(What to do)
In the listing below, the lines starting with the line with "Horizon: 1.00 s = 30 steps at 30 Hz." and going on through the line with "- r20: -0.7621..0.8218" are to be reproduced exactly, and only those.
--- START ---
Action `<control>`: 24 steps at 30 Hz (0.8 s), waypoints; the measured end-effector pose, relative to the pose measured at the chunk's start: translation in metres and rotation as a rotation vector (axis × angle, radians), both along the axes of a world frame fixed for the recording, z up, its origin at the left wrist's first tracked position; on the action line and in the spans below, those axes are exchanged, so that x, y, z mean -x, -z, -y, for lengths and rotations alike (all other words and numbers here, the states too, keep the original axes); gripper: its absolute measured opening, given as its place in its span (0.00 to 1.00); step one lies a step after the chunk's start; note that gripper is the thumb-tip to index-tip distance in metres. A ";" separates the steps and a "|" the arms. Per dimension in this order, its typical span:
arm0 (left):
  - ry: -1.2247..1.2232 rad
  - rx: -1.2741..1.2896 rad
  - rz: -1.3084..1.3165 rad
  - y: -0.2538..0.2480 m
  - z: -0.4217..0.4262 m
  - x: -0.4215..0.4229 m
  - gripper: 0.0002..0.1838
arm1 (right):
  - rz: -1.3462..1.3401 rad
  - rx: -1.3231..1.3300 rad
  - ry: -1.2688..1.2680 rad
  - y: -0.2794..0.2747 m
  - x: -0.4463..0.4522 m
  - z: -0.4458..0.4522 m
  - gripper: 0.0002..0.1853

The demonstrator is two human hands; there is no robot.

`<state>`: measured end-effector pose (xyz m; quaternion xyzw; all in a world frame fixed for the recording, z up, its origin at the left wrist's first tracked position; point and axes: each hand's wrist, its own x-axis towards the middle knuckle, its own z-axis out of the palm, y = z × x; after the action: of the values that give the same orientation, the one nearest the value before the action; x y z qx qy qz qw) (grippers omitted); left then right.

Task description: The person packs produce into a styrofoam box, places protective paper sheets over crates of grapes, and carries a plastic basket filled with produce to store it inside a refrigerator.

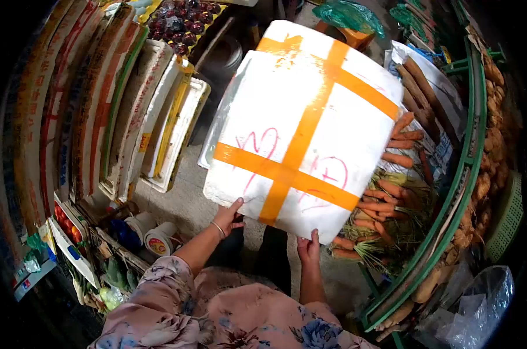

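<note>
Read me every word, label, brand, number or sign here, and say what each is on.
Nothing reads surely enough to quote.
Large white foam box: red handwritten loops and strokes; I cannot make out words or numbers.
Stacked foam boxes at the left: red lettering on their sides, too blurred.
White bucket: a label with red on it, too small.
Blue-and-white panel at lower left: small marks, unreadable.
</note>
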<state>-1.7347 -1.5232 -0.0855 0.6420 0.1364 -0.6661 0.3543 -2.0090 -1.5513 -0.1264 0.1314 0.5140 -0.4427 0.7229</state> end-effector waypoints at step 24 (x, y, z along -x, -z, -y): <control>0.579 -0.123 1.399 0.170 0.111 -0.162 0.51 | -1.712 0.408 -0.596 0.105 -0.131 0.212 0.37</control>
<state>-1.5725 -1.6340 -0.2555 0.9435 -0.2573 -0.1612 0.1328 -1.8775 -1.7632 -0.2317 -0.5075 0.7970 -0.2666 0.1900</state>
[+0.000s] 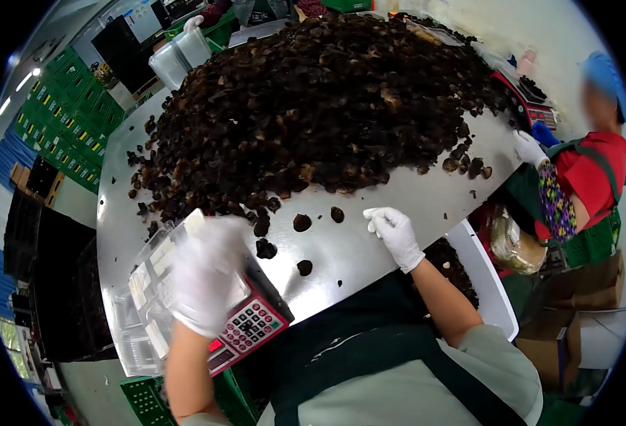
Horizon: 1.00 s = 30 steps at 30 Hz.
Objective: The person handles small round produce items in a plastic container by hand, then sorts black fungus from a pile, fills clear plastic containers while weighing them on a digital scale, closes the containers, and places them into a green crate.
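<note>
My left hand (pixel 210 277), in a white glove, is smeared by motion above a red and white digital scale (pixel 252 326). It covers most of the weighing pan, and its fingers cannot be made out. Clear plastic boxes (pixel 149 284) lie beside it. My right hand (pixel 397 238), also gloved, hovers over the metal table (pixel 370 263) with its fingers curled together; whatever they may hold is hidden. A few dark, mushroom-like pieces (pixel 302 223) lie loose between the hands. Behind them spreads a big heap of dark brown dried pieces (pixel 313 106).
A co-worker in a red shirt (pixel 604 170) stands at the right by another red scale (pixel 533 106). A white bin (pixel 494 291) with dark pieces sits below the table edge at my right. Green crates (pixel 64 113) are stacked at the left; clear containers (pixel 178 60) stand at the back.
</note>
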Each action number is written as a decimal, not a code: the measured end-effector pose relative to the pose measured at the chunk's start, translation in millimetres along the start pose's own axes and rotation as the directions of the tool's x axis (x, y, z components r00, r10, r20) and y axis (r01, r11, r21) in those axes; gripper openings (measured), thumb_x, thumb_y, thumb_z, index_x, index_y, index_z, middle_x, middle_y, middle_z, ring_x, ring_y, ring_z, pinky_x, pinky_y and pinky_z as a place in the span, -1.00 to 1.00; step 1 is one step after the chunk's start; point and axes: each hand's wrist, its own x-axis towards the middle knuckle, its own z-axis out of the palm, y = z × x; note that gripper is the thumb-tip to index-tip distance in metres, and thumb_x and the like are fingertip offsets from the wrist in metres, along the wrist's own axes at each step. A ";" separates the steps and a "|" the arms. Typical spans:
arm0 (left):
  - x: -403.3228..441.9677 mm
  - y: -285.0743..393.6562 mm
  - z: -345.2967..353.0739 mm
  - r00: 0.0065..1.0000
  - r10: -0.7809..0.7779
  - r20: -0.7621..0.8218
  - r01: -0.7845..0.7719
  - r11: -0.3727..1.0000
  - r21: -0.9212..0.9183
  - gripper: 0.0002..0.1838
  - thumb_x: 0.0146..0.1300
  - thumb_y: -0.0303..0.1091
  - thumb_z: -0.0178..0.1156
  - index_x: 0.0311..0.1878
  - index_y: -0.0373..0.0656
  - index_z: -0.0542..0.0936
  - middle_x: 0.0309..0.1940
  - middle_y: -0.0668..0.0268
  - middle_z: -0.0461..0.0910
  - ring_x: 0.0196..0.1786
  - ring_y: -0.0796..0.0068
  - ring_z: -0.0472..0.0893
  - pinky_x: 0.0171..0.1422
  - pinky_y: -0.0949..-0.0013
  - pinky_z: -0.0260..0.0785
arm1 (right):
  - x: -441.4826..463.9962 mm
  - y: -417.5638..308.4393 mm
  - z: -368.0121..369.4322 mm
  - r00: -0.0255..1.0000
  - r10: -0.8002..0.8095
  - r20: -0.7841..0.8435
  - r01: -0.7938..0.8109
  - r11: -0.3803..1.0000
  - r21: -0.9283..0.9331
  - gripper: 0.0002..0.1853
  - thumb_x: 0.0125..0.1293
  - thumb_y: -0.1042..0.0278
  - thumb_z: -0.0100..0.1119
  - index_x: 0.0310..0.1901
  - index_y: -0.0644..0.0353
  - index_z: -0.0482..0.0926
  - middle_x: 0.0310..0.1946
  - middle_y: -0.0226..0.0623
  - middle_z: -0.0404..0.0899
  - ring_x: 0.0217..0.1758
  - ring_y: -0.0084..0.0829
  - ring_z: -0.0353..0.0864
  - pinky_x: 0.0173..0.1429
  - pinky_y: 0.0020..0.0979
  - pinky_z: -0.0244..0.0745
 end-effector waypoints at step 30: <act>-99.7 103.9 191.6 0.991 0.086 0.106 -0.052 0.956 -0.289 -0.56 0.24 -0.44 0.29 0.21 -0.09 0.56 0.10 0.16 0.56 0.16 0.00 0.55 0.30 -0.03 0.33 | -29.8 -4.3 -162.1 0.877 -0.058 -0.477 0.022 0.996 -0.081 -0.84 0.40 0.60 0.13 -0.10 0.26 0.68 -0.11 -0.40 0.71 -0.20 -0.65 0.62 -0.02 -0.55 0.55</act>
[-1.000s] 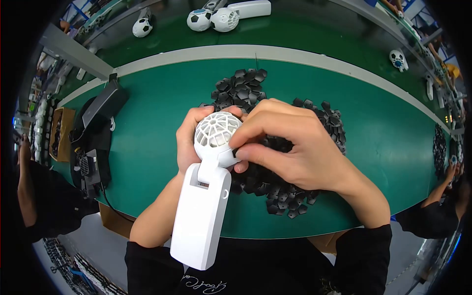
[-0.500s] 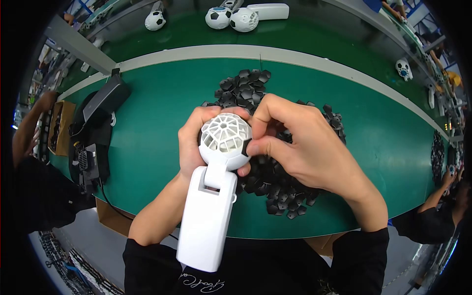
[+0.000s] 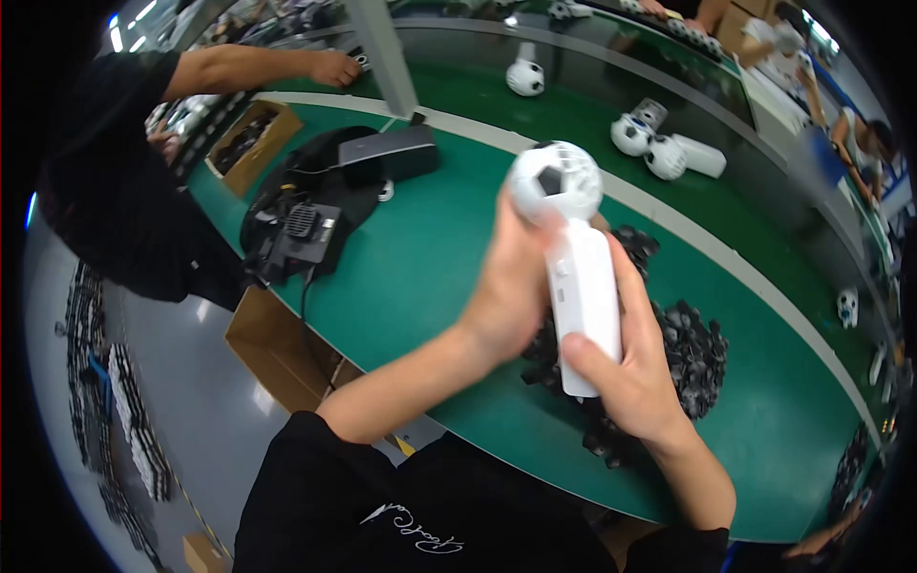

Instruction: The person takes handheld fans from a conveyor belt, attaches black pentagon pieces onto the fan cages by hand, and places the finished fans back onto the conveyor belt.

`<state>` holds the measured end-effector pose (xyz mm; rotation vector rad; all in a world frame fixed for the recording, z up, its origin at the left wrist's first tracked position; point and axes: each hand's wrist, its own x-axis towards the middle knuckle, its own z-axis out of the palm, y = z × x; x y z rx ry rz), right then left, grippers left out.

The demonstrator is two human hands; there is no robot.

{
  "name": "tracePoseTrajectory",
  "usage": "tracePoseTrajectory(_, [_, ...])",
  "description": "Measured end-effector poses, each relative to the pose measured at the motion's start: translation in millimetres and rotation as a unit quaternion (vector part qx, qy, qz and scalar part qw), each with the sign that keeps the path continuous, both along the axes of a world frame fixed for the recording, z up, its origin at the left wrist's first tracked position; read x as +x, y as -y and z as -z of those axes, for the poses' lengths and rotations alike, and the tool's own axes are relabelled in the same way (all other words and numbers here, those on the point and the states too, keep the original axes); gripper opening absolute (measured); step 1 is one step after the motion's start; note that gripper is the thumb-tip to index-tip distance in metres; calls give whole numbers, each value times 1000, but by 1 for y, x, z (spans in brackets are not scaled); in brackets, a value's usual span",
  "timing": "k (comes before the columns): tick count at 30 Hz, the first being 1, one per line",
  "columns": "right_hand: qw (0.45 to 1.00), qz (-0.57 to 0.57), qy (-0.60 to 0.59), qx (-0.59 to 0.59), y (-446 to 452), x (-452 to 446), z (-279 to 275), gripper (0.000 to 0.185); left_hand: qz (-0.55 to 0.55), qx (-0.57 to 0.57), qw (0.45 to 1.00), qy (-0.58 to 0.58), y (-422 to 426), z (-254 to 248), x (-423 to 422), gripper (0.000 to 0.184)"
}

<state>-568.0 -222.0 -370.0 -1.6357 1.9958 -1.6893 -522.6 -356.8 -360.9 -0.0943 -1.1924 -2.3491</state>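
A white handheld device (image 3: 585, 296) with a round football-patterned head is raised over the table, head pointing away from me. A black pentagon shows on the head's left side, and part of its lattice is visible. My left hand (image 3: 511, 282), blurred, is wrapped round the neck just below the head. The lower handle lies in my right hand (image 3: 630, 372), its thumb across the front and fingers along the right side. Loose black pentagon pieces (image 3: 695, 358) are heaped on the green table behind and beneath my right hand.
A black device (image 3: 310, 234) with cables and a dark box (image 3: 387, 153) stand at the table's left. An open carton (image 3: 282, 349) is below the near edge. Ball-headed devices (image 3: 666, 158) lie beyond the pale rail (image 3: 669, 215). A co-worker's arm (image 3: 248, 69) reaches in at upper left.
The view has swung left. The device has been turned, now showing a black pentagon on its head. My right hand has moved from the head to the handle; my left hand has shifted to the neck.
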Motion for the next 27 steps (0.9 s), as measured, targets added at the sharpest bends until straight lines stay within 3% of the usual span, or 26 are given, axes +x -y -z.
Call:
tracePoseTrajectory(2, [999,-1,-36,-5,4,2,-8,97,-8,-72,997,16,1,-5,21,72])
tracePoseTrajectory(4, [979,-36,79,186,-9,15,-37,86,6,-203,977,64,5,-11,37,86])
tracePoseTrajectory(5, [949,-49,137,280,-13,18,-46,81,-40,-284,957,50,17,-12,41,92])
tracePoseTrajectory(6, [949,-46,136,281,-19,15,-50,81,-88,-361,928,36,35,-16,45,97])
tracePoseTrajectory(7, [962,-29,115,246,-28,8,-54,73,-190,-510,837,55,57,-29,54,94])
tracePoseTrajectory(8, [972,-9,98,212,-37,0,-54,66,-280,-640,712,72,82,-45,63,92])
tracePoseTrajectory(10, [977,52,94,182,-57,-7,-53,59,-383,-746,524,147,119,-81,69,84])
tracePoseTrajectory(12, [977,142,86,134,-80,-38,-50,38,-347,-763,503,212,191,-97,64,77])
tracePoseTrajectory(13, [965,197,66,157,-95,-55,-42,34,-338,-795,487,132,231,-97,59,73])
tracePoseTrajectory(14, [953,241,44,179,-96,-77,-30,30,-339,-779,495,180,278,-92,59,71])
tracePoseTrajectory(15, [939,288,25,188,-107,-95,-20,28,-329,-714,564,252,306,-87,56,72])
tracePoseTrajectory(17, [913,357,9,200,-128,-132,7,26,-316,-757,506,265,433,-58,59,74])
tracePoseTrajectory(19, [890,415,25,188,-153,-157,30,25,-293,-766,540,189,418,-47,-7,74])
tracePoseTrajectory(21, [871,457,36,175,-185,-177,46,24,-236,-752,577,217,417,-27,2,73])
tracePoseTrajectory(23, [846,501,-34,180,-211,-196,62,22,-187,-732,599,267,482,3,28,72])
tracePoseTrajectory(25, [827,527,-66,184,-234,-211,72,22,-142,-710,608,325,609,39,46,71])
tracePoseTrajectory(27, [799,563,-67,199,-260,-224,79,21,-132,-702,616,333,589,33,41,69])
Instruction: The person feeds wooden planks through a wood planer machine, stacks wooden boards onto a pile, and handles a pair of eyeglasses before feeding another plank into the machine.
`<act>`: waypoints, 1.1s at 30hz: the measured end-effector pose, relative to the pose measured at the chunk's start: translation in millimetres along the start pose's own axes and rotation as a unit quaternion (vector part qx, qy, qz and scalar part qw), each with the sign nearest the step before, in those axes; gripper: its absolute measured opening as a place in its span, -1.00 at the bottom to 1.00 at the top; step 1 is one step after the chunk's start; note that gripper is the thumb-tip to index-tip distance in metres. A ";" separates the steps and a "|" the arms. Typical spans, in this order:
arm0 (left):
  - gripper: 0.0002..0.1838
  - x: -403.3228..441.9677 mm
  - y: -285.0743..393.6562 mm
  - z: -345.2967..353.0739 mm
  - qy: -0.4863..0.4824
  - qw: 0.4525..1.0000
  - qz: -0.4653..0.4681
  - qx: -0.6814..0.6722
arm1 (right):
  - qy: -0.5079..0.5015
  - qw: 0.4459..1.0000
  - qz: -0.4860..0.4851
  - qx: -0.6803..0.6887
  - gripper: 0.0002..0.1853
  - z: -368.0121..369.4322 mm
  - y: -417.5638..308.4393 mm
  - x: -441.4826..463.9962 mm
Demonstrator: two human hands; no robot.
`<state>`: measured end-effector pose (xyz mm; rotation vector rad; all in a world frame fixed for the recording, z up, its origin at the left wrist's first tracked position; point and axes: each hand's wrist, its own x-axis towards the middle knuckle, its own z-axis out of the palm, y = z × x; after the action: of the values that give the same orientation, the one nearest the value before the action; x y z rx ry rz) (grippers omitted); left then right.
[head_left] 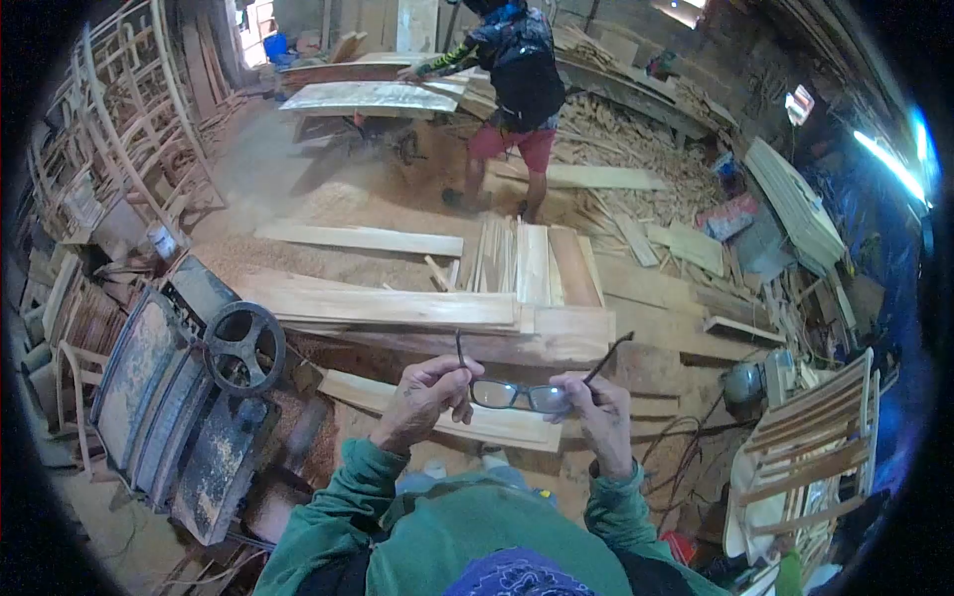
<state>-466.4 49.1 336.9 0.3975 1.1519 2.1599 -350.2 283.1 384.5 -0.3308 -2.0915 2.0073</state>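
Observation:
A pair of dark-framed eyeglasses is held up in front of my chest, lenses level and both temple arms unfolded, pointing away from me. My left hand pinches the frame at its left hinge. On the other side, my right hand grips the right hinge between thumb and fingers. Just beneath the glasses lies a pale board, partly covered by my left hand. Beyond them is a stack of planks.
A machine with a handwheel stands close on my left. Farther off, a person leans toward a saw table. Chair-like wooden frames pile up at the left; a slatted wooden piece is at right. Sawdust and offcuts cover the floor.

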 end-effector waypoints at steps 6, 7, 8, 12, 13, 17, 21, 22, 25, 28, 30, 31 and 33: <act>-0.80 -0.2 85.6 33.8 -0.030 0.958 0.243 0.151 | 0.002 0.976 -0.217 -0.023 -0.59 -2.8 -64.8 2.6; -0.81 -4.3 99.6 41.8 -0.032 0.938 0.296 0.180 | -0.015 0.968 -0.251 0.008 -0.58 1.6 -77.3 0.2; -0.81 -8.9 112.0 49.6 -0.033 0.914 0.347 0.208 | -0.032 0.957 -0.284 0.039 -0.57 8.3 -94.4 -3.5; -0.79 -22.3 145.1 77.1 -0.126 0.869 0.457 0.144 | -0.146 0.895 -0.407 0.108 -0.53 7.0 -124.2 4.8; -0.75 -24.0 151.1 77.9 -0.151 0.854 0.469 0.166 | -0.186 0.877 -0.431 0.105 -0.52 4.5 -133.6 10.3; -0.64 -43.1 173.0 74.1 -0.238 0.824 0.471 0.207 | -0.277 0.811 -0.501 0.120 -0.50 10.3 -159.8 20.5; -0.62 -51.9 177.9 93.2 -0.262 0.808 0.508 0.143 | -0.285 0.783 -0.540 0.117 -0.60 25.4 -178.2 19.2; -0.61 -57.6 187.8 93.1 -0.269 0.804 0.504 0.163 | -0.305 0.776 -0.546 0.080 -0.57 18.8 -184.6 18.9; -0.65 -69.6 196.0 96.2 -0.262 0.787 0.536 0.159 | -0.332 0.770 -0.544 0.041 -0.59 18.9 -205.8 12.1; -0.68 -78.3 194.7 99.4 -0.244 0.777 0.566 0.131 | -0.350 0.744 -0.569 0.021 -0.68 15.6 -220.1 6.7; -0.69 -82.5 196.0 102.5 -0.238 0.774 0.575 0.120 | -0.356 0.729 -0.584 0.014 -0.68 16.3 -223.9 5.5; -0.69 -85.0 194.3 102.4 -0.232 0.776 0.575 0.117 | -0.358 0.726 -0.587 0.013 -0.68 17.3 -224.6 5.8; -0.69 -85.6 194.6 105.1 -0.231 0.777 0.575 0.109 | -0.358 0.720 -0.594 0.015 -0.69 17.8 -226.4 5.7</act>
<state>-424.8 -20.8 559.7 2.0562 0.9266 2.5641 -363.0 259.0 610.1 1.6163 -1.6743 1.3093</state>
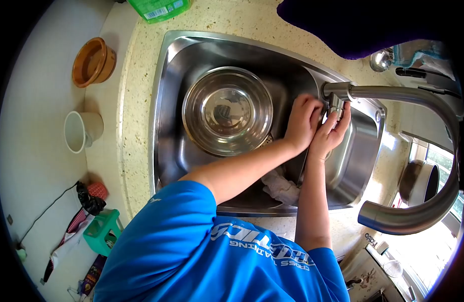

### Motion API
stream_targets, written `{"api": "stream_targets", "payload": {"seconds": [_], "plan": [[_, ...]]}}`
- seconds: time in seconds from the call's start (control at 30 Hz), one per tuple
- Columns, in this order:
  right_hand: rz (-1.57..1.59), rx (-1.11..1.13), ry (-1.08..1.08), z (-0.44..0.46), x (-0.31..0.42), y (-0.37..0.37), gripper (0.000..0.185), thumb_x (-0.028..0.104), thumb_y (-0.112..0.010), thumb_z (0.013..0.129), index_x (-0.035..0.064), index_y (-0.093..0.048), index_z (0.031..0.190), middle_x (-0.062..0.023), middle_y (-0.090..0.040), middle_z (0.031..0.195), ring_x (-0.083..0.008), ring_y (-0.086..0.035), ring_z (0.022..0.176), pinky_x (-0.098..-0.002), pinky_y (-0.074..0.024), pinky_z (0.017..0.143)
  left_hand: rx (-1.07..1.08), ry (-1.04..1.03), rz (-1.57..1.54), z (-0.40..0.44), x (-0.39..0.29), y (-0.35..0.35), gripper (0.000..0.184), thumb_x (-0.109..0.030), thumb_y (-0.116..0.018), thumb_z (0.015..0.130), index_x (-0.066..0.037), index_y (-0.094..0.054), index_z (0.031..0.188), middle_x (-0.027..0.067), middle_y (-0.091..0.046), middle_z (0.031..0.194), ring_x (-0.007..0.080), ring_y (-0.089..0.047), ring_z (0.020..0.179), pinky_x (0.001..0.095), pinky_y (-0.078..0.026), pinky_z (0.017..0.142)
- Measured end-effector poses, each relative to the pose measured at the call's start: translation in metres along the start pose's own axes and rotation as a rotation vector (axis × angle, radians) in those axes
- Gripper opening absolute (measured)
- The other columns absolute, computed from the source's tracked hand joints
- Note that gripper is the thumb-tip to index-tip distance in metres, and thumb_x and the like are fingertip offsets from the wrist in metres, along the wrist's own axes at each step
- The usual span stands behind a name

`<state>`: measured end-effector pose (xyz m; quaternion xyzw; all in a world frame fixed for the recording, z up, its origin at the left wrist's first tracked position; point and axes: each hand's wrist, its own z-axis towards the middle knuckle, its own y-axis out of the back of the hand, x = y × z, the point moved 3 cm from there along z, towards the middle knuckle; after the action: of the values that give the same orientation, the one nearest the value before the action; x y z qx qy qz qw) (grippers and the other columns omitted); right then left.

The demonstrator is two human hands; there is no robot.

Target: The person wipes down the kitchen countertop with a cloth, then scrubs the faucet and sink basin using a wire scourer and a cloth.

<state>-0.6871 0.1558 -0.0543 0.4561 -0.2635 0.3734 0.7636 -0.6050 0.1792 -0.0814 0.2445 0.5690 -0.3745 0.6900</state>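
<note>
My right hand [328, 137] reaches up to the steel faucet [336, 103] at the back of the sink, its fingers closed around the short metal part below the spout's joint. Close beside it, my left hand [303, 121] is bent at the faucet's left side; its fingers are smeared by motion, so their grip does not show. A shiny stainless steel bowl [196, 90] sits in the larger left basin of the sink [166, 65]. Below my left forearm, a pale, crumpled cloth or bag [281, 188] lies in the sink.
The curved spout [408, 221] swings out to the right over the counter. A green package [159, 10] stands at the top. A dark purple cloth [342, 25] hangs at upper right. On the left are a brown pot [93, 63], a white cup [83, 130] and a green stool [98, 232].
</note>
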Motion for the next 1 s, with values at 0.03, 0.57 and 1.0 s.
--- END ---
(Output of the exercise)
Horizon: 1.00 s = 30 steps at 30 Hz.
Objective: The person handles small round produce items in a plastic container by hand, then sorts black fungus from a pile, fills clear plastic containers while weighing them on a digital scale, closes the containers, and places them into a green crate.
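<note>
My left hand (pixel 210 277), in a white glove, is smeared by motion above a red and white digital scale (pixel 252 326). It covers most of the weighing pan, and its fingers cannot be made out. Clear plastic boxes (pixel 149 284) lie beside it. My right hand (pixel 397 238), also gloved, hovers over the metal table (pixel 370 263) with its fingers curled together; whatever they may hold is hidden. A few dark, mushroom-like pieces (pixel 302 223) lie loose between the hands. Behind them spreads a big heap of dark brown dried pieces (pixel 313 106).
A co-worker in a red shirt (pixel 604 170) stands at the right by another red scale (pixel 533 106). A white bin (pixel 494 291) with dark pieces sits below the table edge at my right. Green crates (pixel 64 113) are stacked at the left; clear containers (pixel 178 60) stand at the back.
</note>
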Each action number is written as a decimal, not a code: the measured end-effector pose relative to the pose measured at the chunk's start, translation in millimetres along the start pose's own axes and rotation as the directions of the tool's x axis (x, y, z components r00, r10, r20) and y axis (r01, r11, r21) in those axes; gripper openings (measured), thumb_x, thumb_y, thumb_z, index_x, index_y, index_z, middle_x, middle_y, middle_z, ring_x, ring_y, ring_z, pinky_x, pinky_y and pinky_z as a place in the span, -1.00 to 1.00; step 1 is one step after the chunk's start; point and axes: each hand's wrist, its own x-axis towards the middle knuckle, its own z-axis out of the palm, y = z × x; note that gripper is the thumb-tip to index-tip distance in metres, and thumb_x and the like are fingertip offsets from the wrist in metres, along the wrist's own axes at each step. A ";" separates the steps and a "|" the arms. Typical spans:
arm0 (left):
  - x: -403.3228..441.9677 mm
  - y: -285.0743..393.6562 mm
  - z: -345.2967..353.0739 mm
  - r00: 0.0065..1.0000
  - r10: -0.7809..0.7779
  - r20: -0.7621..0.8218

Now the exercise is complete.